**Work instruction:** Without the pictures, reproduce the records that follow exactly.

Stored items

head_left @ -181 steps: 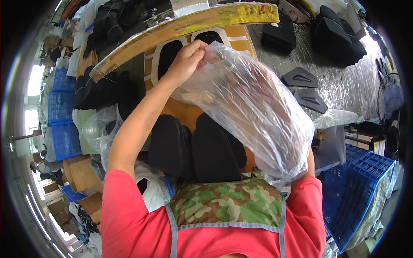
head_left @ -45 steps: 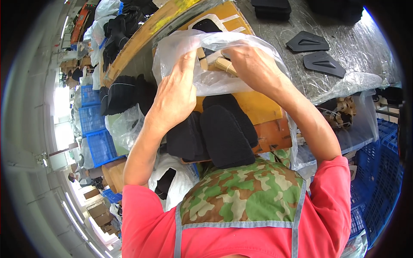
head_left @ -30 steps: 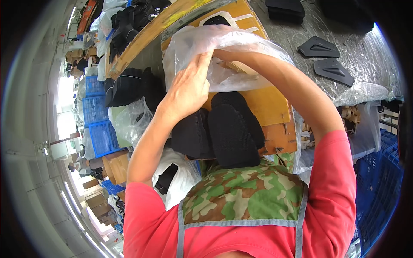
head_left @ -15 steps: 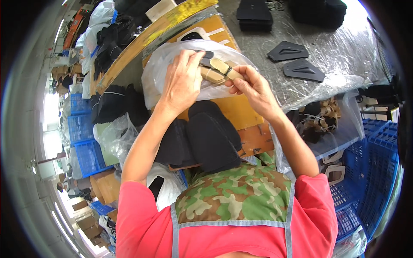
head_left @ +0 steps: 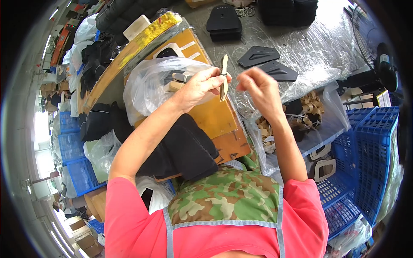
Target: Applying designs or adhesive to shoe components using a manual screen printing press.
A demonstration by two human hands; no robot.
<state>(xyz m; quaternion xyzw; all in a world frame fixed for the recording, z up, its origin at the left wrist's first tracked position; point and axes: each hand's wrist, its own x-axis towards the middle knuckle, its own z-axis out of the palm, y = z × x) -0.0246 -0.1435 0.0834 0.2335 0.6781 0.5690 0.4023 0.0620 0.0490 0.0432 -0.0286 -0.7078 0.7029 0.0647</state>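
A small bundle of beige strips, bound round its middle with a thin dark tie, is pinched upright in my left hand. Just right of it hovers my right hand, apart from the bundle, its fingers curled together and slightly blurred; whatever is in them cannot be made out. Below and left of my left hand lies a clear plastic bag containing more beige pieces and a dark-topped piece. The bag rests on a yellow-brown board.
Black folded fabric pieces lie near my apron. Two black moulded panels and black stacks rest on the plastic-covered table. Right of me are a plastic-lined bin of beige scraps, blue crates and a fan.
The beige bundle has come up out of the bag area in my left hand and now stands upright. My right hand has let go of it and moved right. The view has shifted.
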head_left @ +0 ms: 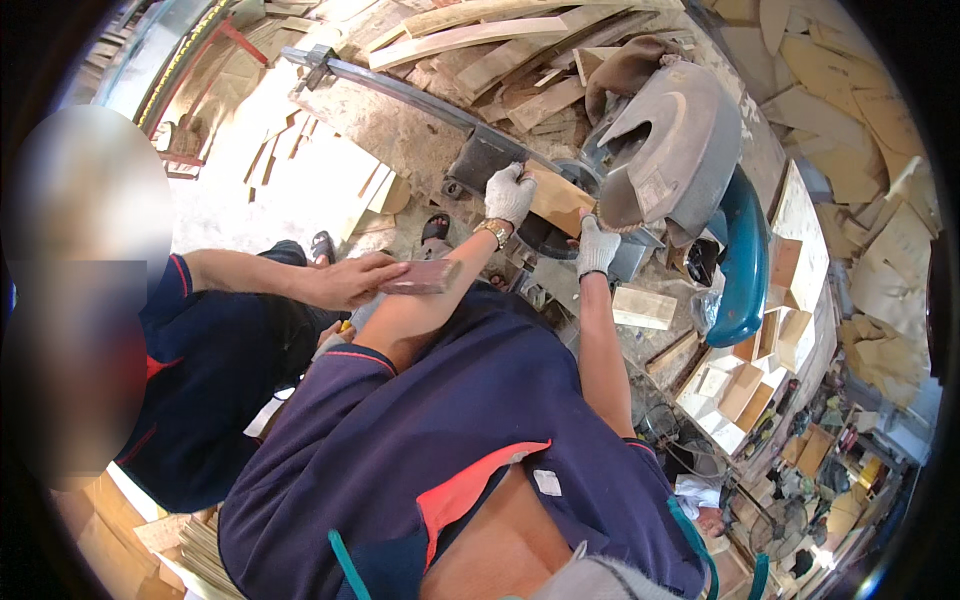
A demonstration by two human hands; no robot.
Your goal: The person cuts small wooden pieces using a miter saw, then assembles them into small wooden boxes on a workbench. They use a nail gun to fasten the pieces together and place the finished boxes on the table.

**Solution to the problem:**
head_left @ -181 steps: 
head_left @ -45 steps: 
head_left @ -30 steps: 
head_left @ -15 steps: 
head_left @ +0 steps: 
Target: Applying designs or adhesive to shoe components using a manual screen printing press.
A demonstration by two human hands; no robot.
<state>(xyz m; quaternion xyzw; all in a world frame fixed for the recording, z up, its origin at the left wrist's first tracked position; point and axes: each hand's wrist, its own x-axis towards the middle knuckle, its own z-axis out of the palm, y = z × x) -0.0246 -0.1435 0.0834 0.2335 0.6781 0.5690 0.4023 0.0620 0.0490 0.0432 -0.0286 -0.7078 0.7029 0.0647</state>
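A small bundle of beige strips, bound round its middle with a thin dark tie, is pinched upright in my left hand. Just right of it hovers my right hand, apart from the bundle, its fingers curled together and slightly blurred; whatever is in them cannot be made out. Below and left of my left hand lies a clear plastic bag containing more beige pieces and a dark-topped piece. The bag rests on a yellow-brown board.
Black folded fabric pieces lie near my apron. Two black moulded panels and black stacks rest on the plastic-covered table. Right of me are a plastic-lined bin of beige scraps, blue crates and a fan.
The beige bundle has come up out of the bag area in my left hand and now stands upright. My right hand has let go of it and moved right. The view has shifted.
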head_left @ +0 ms: 
A demonstration by two human hands; no robot.
Your goal: The person cuts small wooden pieces using a miter saw, then assembles them into small wooden boxes on a workbench. They use a nail gun to fasten the pieces together and place the finished boxes on the table.

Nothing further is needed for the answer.